Company leaders can make safety a value within their organization by affirmatively demonstrating how it matters to them. They can do this by taking time to talk about specific safety issues, demonstrating both their knowledge of the issues and their concern. They must understand both their responsibilities and those of their direct reports for managing safety performance, [and] hold high-level operations leaders accountable, not necessarily in a negative way, but in a way that requires that they give progress reports on ongoing initiatives specific to the business strategy for improving safety.
Q: How has the COVID-19 pandemic complicated or exacerbated problems with safety culture?
The pandemic has truly changed everything we do. Initially, it led to fewer supervisor and manager encounters with frontline employees. Because these encounters are the most important from a safety standpoint, it is risky to limit them. As we have learned to live with the pandemic, however, we have adapted and reinitiated these ever-important encounters.
Q: What are you most proud of?
I am most proud of working with teams to shift a company’s EHS culture. This can only be done by leadership commitment and pervasive communication regarding EHS issues at all levels of an organization. No one person can achieve it. I am very proud of the team efforts that I have been a part of recently at Shermco, especially with many improvements made in conjunction with successfully navigating through the challenges of the pandemic.
Q: Do you have any advice for people entering the profession?
My advice is never turn down an opportunity to take on additional assignments unless you are feeling overwhelmed.
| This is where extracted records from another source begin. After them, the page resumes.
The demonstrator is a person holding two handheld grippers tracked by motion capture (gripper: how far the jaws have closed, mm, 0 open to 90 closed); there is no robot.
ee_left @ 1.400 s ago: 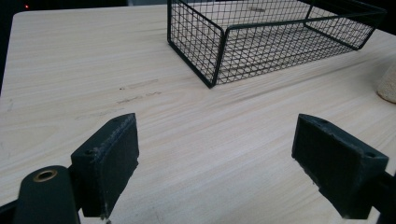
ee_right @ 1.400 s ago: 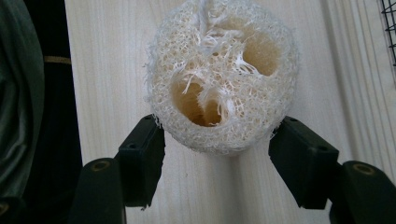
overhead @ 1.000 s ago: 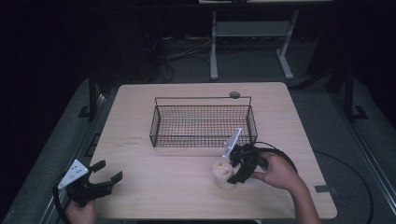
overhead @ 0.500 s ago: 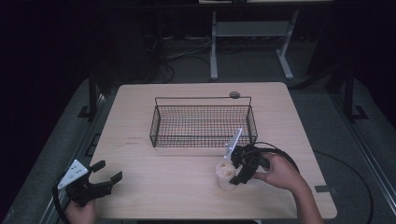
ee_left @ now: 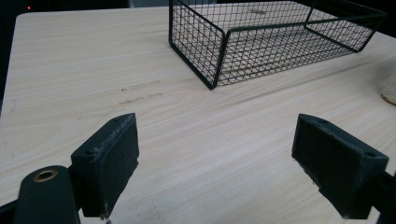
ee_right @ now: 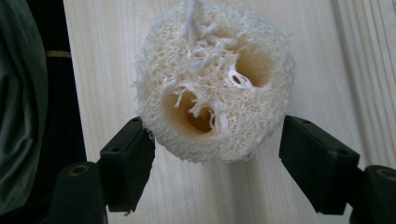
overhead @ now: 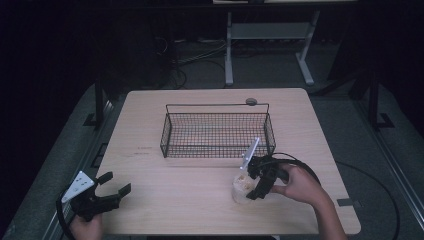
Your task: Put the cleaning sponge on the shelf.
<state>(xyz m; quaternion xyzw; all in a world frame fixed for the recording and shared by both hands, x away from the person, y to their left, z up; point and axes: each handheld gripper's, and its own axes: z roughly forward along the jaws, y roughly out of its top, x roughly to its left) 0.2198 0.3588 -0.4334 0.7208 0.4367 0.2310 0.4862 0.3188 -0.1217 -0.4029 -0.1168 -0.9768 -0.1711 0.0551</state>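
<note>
So my right gripper [overhead: 248, 185] just spread its jaws around the loofah [ee_right: 215, 84] at lower right, not pinching yet, left gripper [overhead: 112, 187] idling wide open, basket [overhead: 215, 150] probably next.

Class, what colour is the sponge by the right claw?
Pale cream, with tan hollows; the sponge shows best in the right gripper view.

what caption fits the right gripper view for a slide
Right gripper, jaws just opening, straddles a loofah sponge on the wooden table.
</note>
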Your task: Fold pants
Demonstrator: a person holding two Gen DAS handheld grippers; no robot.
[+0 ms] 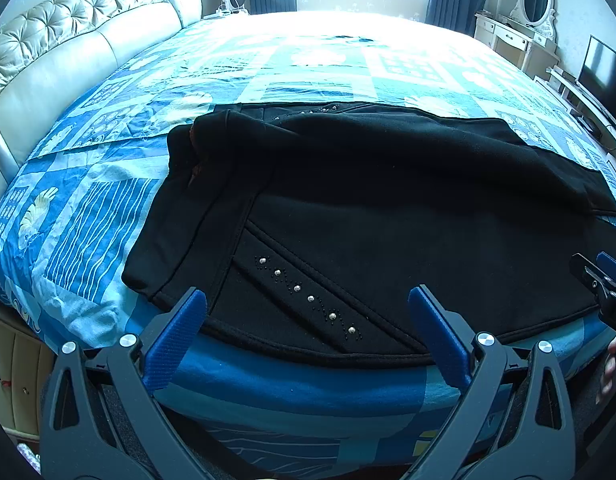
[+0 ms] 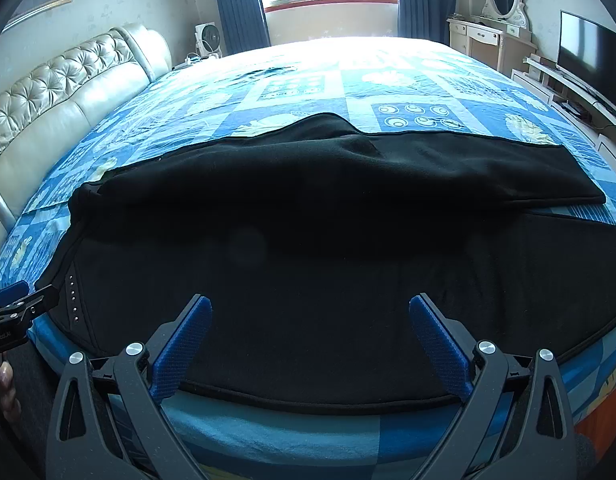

Each assignment, even if it does not mean extra pay, will lead to invaluable gains in knowledge and experience that you can lean on later. Also, getting involved in one or several of the great safety organizations out there like ASSP, NSC, VPPPA, IEEE, etc., is also extremely important in building a network of colleagues and even mentors.
I have personally benefited from this throughout my career. Lastly, I would say building relationships with the employees on the front line of your organization and being intentional to understand if the current safety systems, tools, processes, etc., are seen as a resource or more of a constraint. You can learn a lot from every individual in your organization, especially from those who are doing the work. Always remember the importance of these people to your career, your organization, and to our society.